| Provided information |
********************

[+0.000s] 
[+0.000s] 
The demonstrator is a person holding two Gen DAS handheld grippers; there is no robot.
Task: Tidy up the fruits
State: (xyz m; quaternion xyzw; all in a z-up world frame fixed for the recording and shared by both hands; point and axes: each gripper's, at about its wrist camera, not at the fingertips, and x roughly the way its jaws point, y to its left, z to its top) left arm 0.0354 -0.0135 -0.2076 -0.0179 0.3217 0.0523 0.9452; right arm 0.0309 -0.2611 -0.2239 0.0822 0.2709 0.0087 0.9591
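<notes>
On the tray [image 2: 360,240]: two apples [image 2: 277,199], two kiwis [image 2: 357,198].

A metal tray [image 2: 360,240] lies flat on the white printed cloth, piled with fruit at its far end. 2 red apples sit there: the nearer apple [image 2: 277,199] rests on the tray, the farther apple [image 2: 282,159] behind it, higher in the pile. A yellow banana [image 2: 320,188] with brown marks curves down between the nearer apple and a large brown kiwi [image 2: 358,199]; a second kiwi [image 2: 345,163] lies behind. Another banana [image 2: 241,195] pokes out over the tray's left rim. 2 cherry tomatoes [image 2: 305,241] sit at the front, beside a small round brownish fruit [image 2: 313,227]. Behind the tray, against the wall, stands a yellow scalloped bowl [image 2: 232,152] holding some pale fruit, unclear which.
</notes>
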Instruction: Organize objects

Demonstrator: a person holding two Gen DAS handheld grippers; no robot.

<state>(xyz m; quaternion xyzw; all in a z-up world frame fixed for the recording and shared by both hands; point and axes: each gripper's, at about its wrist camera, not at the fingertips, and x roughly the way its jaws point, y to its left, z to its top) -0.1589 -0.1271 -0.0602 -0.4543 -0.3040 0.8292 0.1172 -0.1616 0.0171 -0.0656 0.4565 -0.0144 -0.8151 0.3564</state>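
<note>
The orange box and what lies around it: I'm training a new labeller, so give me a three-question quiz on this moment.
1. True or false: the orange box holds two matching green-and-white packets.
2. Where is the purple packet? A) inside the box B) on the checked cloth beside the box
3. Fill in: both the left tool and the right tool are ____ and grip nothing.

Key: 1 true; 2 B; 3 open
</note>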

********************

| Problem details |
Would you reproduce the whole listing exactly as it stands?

| Exercise result |
[+0.000s] 
[+0.000s] 
The demonstrator is a person holding two Gen DAS handheld grippers; there is no robot.
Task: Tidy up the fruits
State: (xyz m; quaternion xyzw; all in a z-up world frame fixed for the recording and shared by both hands; point and axes: each gripper's, at about its wrist camera, not at the fingertips, and x roughly the way its jaws point, y to its left, z to its top) left arm 0.0354 -0.0135 -0.2076 -0.0179 0.3217 0.0523 0.9452; right arm 0.0309 -0.2611 -0.2239 0.0822 0.2709 0.0087 0.9591
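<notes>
On the tray [image 2: 360,240]: two apples [image 2: 277,199], two kiwis [image 2: 357,198].

A metal tray [image 2: 360,240] lies flat on the white printed cloth, piled with fruit at its far end. 2 red apples sit there: the nearer apple [image 2: 277,199] rests on the tray, the farther apple [image 2: 282,159] behind it, higher in the pile. A yellow banana [image 2: 320,188] with brown marks curves down between the nearer apple and a large brown kiwi [image 2: 358,199]; a second kiwi [image 2: 345,163] lies behind. Another banana [image 2: 241,195] pokes out over the tray's left rim. 2 cherry tomatoes [image 2: 305,241] sit at the front, beside a small round brownish fruit [image 2: 313,227]. Behind the tray, against the wall, stands a yellow scalloped bowl [image 2: 232,152] holding some pale fruit, unclear which.
</notes>
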Instruction: Organize objects

Demonstrator: a person holding two Gen DAS handheld grippers; no robot.

<state>(xyz m; quaternion xyzw; all in a z-up world frame fixed for the recording and shared by both hands; point and axes: each gripper's, at about its wrist camera, not at the fingertips, and x roughly the way its jaws point, y to its left, z to its top) -0.1589 -0.1271 -0.0602 -0.4543 -0.3040 0.8292 0.1172 -0.1616 0.0171 -0.0656 0.4565 -0.0144 -0.8151 0.3564</state>
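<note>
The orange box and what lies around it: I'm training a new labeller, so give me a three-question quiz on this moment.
1. True or false: the orange box holds two matching green-and-white packets.
2. Where is the purple packet? A) inside the box B) on the checked cloth beside the box
3. Fill in: both the left tool and the right tool are ____ and grip nothing.

Key: 1 true; 2 B; 3 open
</note>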

The output has nothing more to it.